In 1898 at the start of the Klondike Gold Rush, John Barrett arrived in Bennett, B.C. He set up a tent beside the Dawson Hotel and opened a wholesale liquor outlet.
Frank Turner and Thomas Geiger eventually joined John Barrett, forming the company – Turner and Co. – and converting Barrett’s tent from a liquor outlet into the Yukon Hotel.
Following the gold rush the building was purchased by William “Big Bill” Anderson and moved down Lake Bennett to Carcross and re-named the Anderson Hotel.
In 1903, this hotel was sold to Káa Goox̱ (Dawson Charlie), one of the discoverers of Klondike gold and a member of the Carcross/Tagish First Nation. Charlie had the hotel extensively remodelled and re-named it the Caribou Hotel. Following Dawson Charlie’s death in 1908, Edwin and Bessie Gideon rented and operated the hotel from his heir, Annie (Charlie) Auston. The hotel burned to the ground on Christmas Eve, 1909, along with an adjacent store and the nearby White Pass & Yukon Route (WP&YR) railway depot. The Gideons constructed a new hotel in the same location and re-opened in 1910.

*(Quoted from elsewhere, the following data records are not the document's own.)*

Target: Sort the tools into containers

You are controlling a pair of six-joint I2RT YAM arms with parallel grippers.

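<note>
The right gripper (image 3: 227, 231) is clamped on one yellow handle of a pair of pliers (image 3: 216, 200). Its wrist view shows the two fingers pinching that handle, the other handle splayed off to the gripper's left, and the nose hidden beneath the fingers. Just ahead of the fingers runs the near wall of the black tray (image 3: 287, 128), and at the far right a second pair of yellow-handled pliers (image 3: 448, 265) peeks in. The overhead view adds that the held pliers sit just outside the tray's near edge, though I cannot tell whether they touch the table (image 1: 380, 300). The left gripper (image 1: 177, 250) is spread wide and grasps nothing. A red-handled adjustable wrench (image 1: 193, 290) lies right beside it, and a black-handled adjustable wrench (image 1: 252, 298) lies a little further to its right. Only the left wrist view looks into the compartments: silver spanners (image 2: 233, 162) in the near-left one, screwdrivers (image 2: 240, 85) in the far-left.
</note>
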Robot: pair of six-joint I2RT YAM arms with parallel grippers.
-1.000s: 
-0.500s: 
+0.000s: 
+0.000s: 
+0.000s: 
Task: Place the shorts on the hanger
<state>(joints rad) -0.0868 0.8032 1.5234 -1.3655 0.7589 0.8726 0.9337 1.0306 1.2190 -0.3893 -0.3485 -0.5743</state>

The sternwheeler, S.S. Tutshi, was constructed in 1917 to service growing tourism in the region. Over time the hotel provided accommodation and services for tourists, big game hunters, visiting dignitaries, and long term lodgings for the Royal Canadian Mounted Police, construction workers, and local residents. Johnnie Johns, a member of the Carcross/Tagish First Nation and world renowned and respected big game outfitter, had a long working relationship with the hotel. Many of his clients stayed here.
The Caribou Hotel also figured in the construction of the Alaska Highway when the United States Army and private road construction crews used the hotel for housing and a mess hall. With as many as twenty-five trains per day rolling through town, Carcross was a major operational centre for workers, equipment and materials.
The Caribou Hotel has been home to a number of famous characters including Polly the Parrot—who resided at the hotel from 1918 until his death in 1972, and was known for singing opera, drinking whiskey and cursing. The Caribou Hotel’s “Surly Bird Saloon” is named in Polly’s honour.
Bessie Gideon died in 1933, five years to the day after her husband’s death on October 27th.
She is a hospitable spirit who refuses to leave the premises and has been known to look after her guests by knocking on doors and adding bubbles to baths. She has been seen peering out of a third floor window with her beloved parrot, Polly.
Canada Post honoured Bessie Gideon and the Caribou Hotel with a Haunted Canada Postage Stamp in 2015.
The Caribou Hotel is a designated Yukon Historic Site.
The spooky and expansive story of the historic Caribou Hotel in Carcross is being told for the first time by Yukon author John Firth in his new book “The Caribou Hotel Hauntings, hospitality, a hunter, and the parrot”, published in 2019.